Improving access to endogenous DNA in ancient bones and teeth
Peter de Barros Damgaard , Ashot Margaryan , Hannes Schroeder , Ludovic Orlando , Eske Willerslev , Morten E Allentoft
Poor DNA preservation is the most limiting factor in ancient genomic research. In the vast majority of ancient bones and teeth, endogenous DNA molecules only represent a minor fraction of the whole DNA extract, rendering traditional shot-gun sequencing approaches cost-ineffective for whole-genome characterization. Based on ancient human bone samples from temperate and tropical environments, we show that an initial EDTA-based enzymatic ‘pre-digestion’ of powdered bone increases the proportion of endogenous DNA several fold.

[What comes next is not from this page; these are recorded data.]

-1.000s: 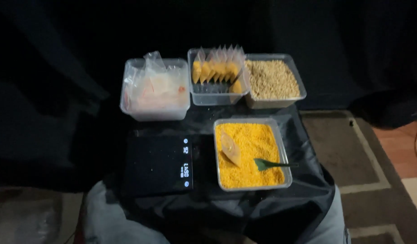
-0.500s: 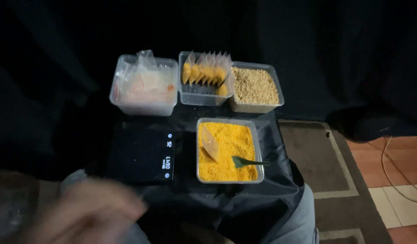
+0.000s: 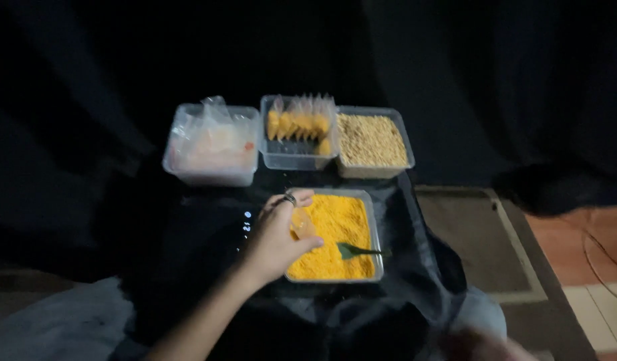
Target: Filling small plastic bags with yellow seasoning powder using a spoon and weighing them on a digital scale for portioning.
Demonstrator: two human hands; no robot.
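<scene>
The left hand [image 3: 276, 237] reached over the left edge of the tray of yellow powder [image 3: 372, 227] at the front of the black-draped counter [image 3: 415, 267], its fingers closed around a small clear packet [image 3: 301, 224] lying on the powder near that edge. A ring showed on one finger. A green scoop [image 3: 352, 251] lay in the powder toward the tray's right edge. Just left of the tray sat a dark scale [image 3: 208, 234]. Along the counter's back edge stood three clear tubs: a tub of plastic bags [image 3: 211, 144], a tub of filled packets [image 3: 298, 130] and a tub of pale grain [image 3: 372, 140]. The right hand [image 3: 485, 346] was only a blur at the bottom edge; I could not tell its state.
</scene>
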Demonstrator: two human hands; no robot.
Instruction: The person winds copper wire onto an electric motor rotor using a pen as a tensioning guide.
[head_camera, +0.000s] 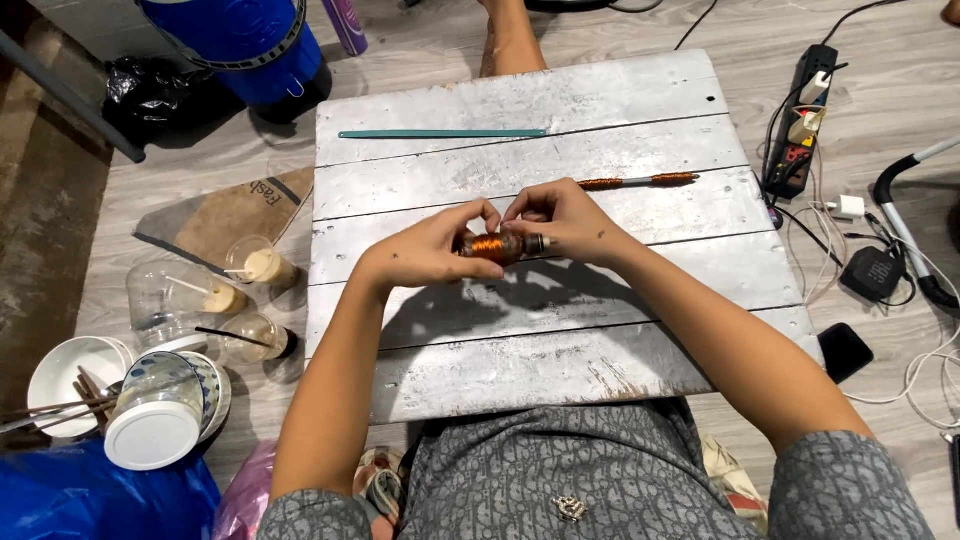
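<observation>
A: Start big. What fills the middle?

B: A board (520, 210) of grey-white planks, laid over the person's lap. Above its centre the left hand (430, 250) and right hand (560, 222) meet, both closed on one copper coil (493, 246).

A: How does the coil lie?

B: Its long axis runs 9 to 3 o'clock, across the body. The left fingers pinch the 9 o'clock end, the right fingers the 3 o'clock end, where a pale tip sticks out. Neither hand is nearer; they share it, thumbs almost touching above it.

A: Anything else on the board?

B: A teal strip (443, 133) at 12 o'clock from the hands, lying parallel to the coil. A thin rod (637, 181) with copper windings at 2 o'clock, just beyond the right knuckles, also lying nearly crosswise.

A: And containers?

B: All on the floor, 8 to 9 o'clock. A blue barrel (240, 40) far off at 11. A clear jar (160, 300), contents hard to tell. Two plastic cups: one cup (258, 263) with beige drink, one dark-straw cup (255, 337) nearly drained. A white bowl (65, 375) with sticks across it. A lidded tub (155, 420) lies at 8.
</observation>
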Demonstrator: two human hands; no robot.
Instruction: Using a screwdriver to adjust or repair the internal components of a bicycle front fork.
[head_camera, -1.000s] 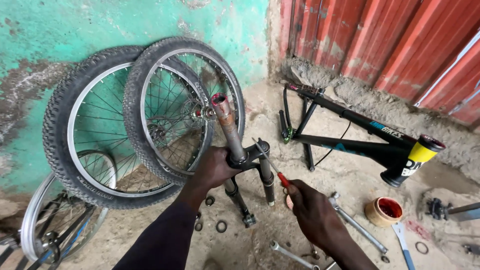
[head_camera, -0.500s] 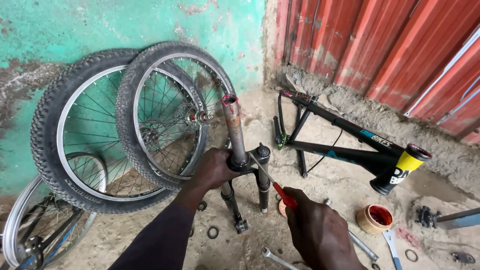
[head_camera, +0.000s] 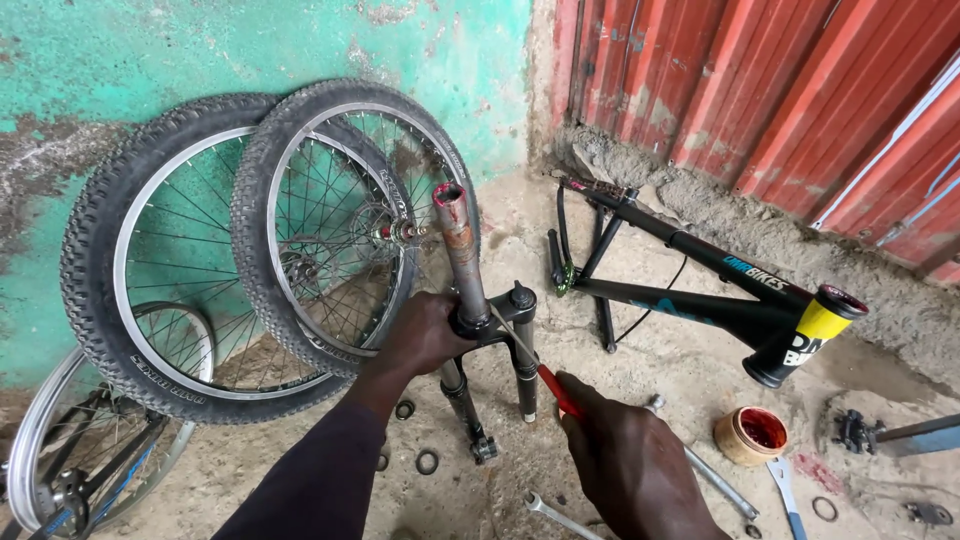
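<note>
Two spoked wheels (head_camera: 270, 250) lean against the green wall at the left. Right of them, the left hand (head_camera: 425, 335) has its grip closed around the crown of a black suspension fork (head_camera: 480, 340), standing upright on the floor. The right hand (head_camera: 630, 455) holds a red-handled screwdriver (head_camera: 545, 375), its tip at the fork's crown. Farther right lie a black bicycle frame (head_camera: 700, 275) and a small red grease tub (head_camera: 752, 435).

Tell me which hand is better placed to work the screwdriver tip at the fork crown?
Probably the right hand: it grips the red-handled screwdriver, whose tip lies at the crown. The left hand is wrapped around the fork, holding it upright.
</note>
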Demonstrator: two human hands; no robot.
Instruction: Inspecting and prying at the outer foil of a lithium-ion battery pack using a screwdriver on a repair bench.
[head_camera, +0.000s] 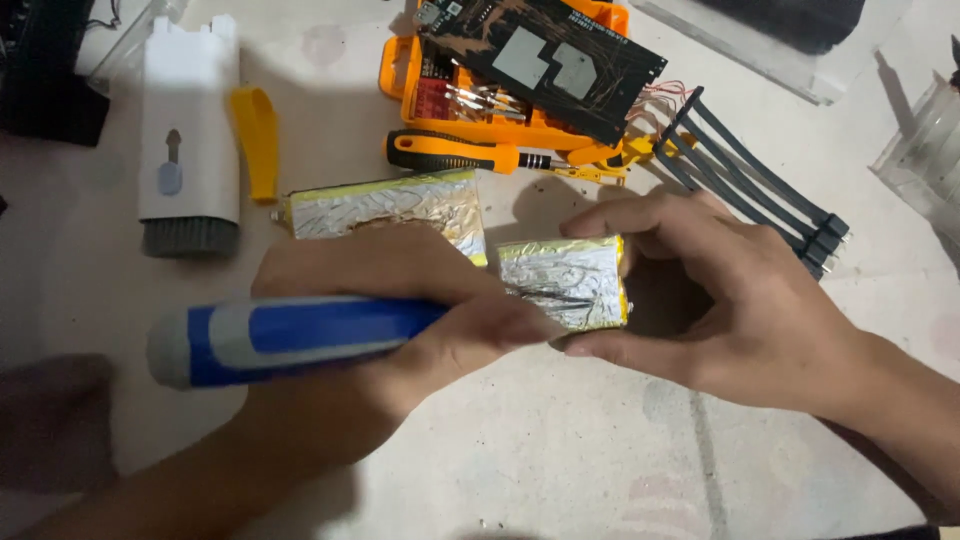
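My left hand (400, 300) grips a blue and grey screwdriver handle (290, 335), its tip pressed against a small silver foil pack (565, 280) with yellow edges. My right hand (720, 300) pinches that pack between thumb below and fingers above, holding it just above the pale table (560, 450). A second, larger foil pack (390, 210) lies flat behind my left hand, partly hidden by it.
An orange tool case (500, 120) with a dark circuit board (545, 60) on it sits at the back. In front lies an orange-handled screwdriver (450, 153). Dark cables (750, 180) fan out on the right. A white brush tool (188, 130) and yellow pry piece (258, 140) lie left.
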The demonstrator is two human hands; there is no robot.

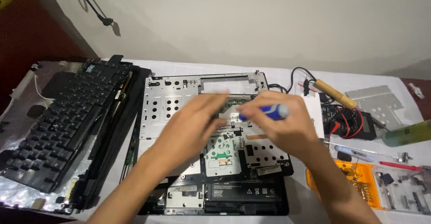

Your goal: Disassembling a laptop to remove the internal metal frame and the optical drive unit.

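White cloth covers the bench, a detached keyboard (63,125) at left. Over the opened laptop chassis (179,103), lying under both hands, the left hand (197,123) spreads loosely, holding nothing, beside the right hand (280,125) gripping a blue-handled screwdriver (265,112). A slipped tip could gouge exposed circuitry.

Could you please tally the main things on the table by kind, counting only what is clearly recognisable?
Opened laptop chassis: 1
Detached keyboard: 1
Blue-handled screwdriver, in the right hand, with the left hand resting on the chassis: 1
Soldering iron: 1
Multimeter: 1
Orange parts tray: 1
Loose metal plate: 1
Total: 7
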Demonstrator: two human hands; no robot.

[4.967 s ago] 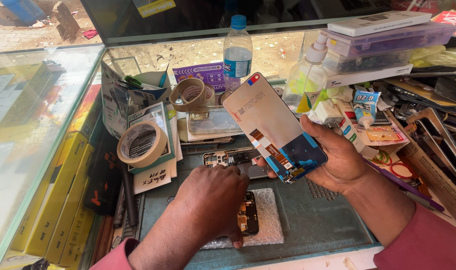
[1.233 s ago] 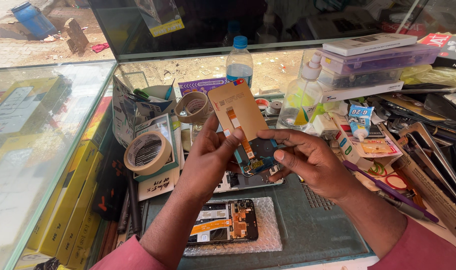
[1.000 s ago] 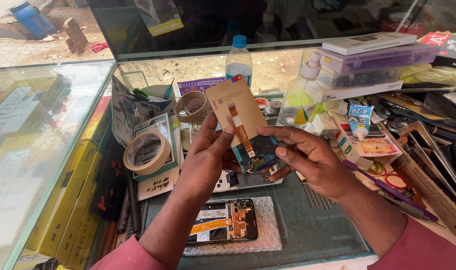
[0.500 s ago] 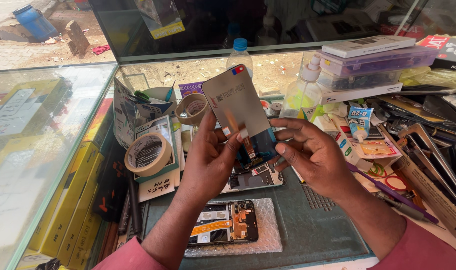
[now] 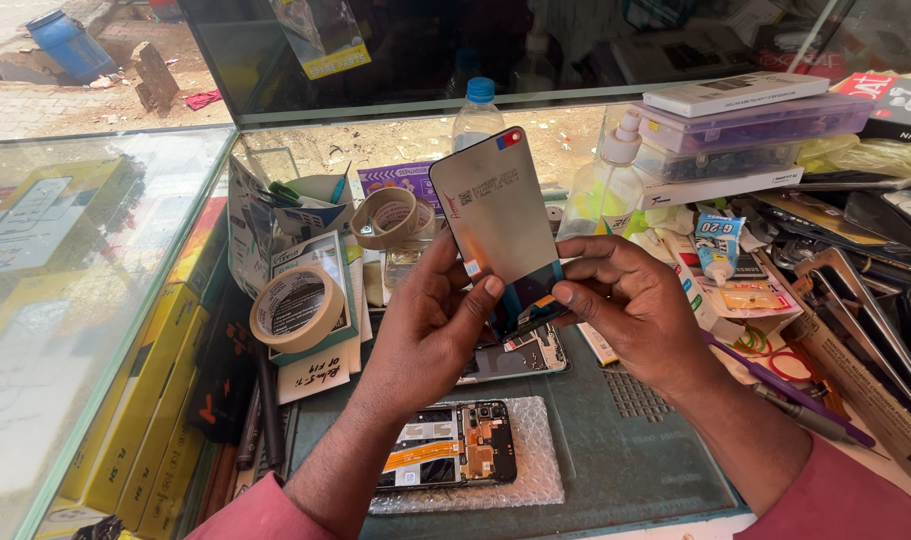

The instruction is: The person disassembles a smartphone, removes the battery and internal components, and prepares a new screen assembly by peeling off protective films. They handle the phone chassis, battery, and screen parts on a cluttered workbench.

By performing the pre-digestion step between 30 min and 6 hours on five bones, we identify the optimal pre-digestion time and document an average increase of 2.7 times in the endogenous DNA fraction after 1 hour of pre-digestion. With longer pre-digestion times, the increase is asymptotic while molecular complexity decreases. We repeated the experiment with n=21 and t=15-30′, and document a significant increase in endogenous DNA content (one-sided paired t-test: p=0.009). We advocate the implementation of a short pre-digestion step as a standard procedure in ancient DNA extractions from bone material. Finally, we demonstrate on 14 ancient teeth that crushed cementum of the roots contains up to 14 times more endogenous DNA than the dentine. Our presented methodological guidelines considerably advance the ability to characterize ancient genomes.